◆ **Exercise details**:
Your task is to copy each line of the material that includes "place".

◆ **Data records**:
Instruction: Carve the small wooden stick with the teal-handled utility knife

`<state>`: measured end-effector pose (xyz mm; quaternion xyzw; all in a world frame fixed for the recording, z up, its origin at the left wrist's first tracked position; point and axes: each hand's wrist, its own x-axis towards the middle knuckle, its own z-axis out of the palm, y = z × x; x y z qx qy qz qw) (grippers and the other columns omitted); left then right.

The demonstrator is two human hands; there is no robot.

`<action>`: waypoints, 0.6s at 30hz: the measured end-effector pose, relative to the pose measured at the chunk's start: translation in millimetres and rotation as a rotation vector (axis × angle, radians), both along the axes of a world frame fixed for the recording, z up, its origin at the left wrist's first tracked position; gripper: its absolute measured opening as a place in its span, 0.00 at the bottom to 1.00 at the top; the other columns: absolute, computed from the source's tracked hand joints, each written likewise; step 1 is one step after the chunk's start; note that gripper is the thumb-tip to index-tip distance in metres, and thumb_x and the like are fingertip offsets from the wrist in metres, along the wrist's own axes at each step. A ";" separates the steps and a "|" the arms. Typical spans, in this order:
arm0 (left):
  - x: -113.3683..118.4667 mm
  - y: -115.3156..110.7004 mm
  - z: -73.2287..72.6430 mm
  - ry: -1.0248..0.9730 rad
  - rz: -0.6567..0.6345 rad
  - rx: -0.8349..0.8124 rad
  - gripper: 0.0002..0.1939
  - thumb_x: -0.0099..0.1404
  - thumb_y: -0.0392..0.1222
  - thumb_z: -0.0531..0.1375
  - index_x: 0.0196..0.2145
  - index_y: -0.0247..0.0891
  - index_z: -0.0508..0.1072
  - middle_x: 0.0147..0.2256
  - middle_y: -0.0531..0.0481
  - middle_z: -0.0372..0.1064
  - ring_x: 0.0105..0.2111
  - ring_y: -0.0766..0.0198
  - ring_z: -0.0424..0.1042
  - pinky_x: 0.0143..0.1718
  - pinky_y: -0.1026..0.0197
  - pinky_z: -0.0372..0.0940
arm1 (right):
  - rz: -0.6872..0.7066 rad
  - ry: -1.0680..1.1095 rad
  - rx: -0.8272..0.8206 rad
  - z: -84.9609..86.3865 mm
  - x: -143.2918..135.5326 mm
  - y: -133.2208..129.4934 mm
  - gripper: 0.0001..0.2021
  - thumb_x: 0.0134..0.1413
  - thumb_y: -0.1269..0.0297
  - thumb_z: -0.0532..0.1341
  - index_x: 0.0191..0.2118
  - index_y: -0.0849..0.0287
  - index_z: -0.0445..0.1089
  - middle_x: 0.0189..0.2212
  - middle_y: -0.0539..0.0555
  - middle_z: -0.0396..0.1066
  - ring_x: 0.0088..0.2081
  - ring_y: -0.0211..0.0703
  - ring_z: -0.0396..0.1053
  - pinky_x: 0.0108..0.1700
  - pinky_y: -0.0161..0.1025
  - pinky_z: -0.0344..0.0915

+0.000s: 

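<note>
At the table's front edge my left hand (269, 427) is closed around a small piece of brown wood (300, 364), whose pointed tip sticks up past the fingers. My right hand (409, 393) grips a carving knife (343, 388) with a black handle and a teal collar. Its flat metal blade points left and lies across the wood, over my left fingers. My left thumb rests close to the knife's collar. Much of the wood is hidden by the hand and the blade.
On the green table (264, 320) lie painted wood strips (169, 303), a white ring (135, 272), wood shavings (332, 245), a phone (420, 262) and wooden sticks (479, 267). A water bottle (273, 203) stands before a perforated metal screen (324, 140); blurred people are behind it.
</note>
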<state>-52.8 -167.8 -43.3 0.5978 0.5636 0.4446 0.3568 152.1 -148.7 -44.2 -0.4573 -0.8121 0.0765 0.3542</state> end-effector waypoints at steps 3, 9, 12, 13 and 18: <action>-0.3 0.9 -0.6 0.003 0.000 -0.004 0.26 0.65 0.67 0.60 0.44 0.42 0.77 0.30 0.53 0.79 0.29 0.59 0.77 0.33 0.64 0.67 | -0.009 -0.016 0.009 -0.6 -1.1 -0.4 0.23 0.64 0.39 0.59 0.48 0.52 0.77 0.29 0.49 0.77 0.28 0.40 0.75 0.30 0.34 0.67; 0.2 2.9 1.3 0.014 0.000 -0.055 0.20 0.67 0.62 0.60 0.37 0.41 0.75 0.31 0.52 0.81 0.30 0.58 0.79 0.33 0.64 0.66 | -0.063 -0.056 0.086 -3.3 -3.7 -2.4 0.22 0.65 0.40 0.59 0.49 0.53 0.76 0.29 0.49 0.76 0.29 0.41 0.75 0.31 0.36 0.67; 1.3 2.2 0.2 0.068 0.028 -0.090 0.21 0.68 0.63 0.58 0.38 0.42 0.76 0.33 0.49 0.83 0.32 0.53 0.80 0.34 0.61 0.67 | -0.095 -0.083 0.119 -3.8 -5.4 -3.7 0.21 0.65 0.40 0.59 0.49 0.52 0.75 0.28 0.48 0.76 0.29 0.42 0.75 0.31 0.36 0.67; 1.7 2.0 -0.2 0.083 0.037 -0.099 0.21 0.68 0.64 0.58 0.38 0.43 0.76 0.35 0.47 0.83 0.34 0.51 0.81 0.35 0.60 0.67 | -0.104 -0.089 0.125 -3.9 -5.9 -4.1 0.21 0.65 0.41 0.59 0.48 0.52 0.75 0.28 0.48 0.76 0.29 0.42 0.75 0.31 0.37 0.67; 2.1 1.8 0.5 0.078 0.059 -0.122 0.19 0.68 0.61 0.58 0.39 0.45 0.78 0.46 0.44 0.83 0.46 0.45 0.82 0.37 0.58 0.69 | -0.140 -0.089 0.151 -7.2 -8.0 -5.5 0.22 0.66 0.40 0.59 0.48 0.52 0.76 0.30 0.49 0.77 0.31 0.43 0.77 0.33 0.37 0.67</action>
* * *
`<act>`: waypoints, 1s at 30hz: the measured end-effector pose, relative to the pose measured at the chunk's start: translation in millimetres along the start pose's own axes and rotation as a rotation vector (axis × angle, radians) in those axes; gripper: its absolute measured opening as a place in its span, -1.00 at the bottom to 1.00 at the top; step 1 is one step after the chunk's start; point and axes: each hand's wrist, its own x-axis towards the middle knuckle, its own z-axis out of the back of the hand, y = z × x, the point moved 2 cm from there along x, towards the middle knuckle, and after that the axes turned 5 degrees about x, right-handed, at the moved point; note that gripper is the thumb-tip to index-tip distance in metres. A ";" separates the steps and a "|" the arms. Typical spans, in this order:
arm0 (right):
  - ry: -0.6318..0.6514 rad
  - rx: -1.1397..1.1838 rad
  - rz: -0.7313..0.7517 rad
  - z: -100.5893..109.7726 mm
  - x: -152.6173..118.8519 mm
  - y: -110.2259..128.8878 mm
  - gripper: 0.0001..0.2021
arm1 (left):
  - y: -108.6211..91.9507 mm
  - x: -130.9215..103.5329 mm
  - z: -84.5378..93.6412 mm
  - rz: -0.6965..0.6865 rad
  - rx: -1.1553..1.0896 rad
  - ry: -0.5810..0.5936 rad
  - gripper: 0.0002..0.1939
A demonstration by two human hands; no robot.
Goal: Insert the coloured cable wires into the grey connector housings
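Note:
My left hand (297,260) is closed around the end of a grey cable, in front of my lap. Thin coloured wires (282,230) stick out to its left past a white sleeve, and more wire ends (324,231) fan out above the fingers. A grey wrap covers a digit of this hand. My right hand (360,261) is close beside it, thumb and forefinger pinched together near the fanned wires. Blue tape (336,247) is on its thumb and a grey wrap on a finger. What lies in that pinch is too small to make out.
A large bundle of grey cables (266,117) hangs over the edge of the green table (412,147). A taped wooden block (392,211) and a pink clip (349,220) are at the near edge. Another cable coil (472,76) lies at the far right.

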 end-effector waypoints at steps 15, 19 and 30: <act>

◆ **Task response**:
`<action>`: waypoints, 0.6s at 30hz: the measured end-effector pose, relative to the pose measured at the chunk's start: translation in millimetres and rotation as a rotation vector (axis × angle, radians), both along the axes of a world frame fixed for the recording, z up, its origin at the left wrist's first tracked position; gripper: its absolute measured opening as a place in its span, 0.00 at the bottom to 1.00 at the top; the other columns: absolute, computed from the source's tracked hand joints, each written likewise; step 1 is one step after the chunk's start; note that gripper is the thumb-tip to index-tip distance in metres, and thumb_x and the like are fingertip offsets from the wrist in metres, along the wrist's own axes at each step. A ";" separates the steps and a "|" the arms. Typical spans, in this order:
`<act>`: waypoints, 1s at 30hz: the measured end-effector pose, relative to the pose measured at the chunk's start: translation in millimetres along the start pose's own axes and rotation as a rotation vector (axis × angle, radians) in those axes; gripper: its absolute measured opening as a place in its span, -1.00 at the bottom to 1.00 at the top; step 1 is one step after the chunk's start; point and axes: each hand's wrist, its own x-axis towards the middle knuckle, its own z-axis out of the back of the hand, y = z × x, the point moved 2 cm from there along x, towards the middle knuckle, and after that the axes turned 5 degrees about x, right-handed, at the moved point; note that gripper is the thumb-tip to index-tip distance in metres. A ";" separates the steps and a "|" the arms. Typical spans, in this order:

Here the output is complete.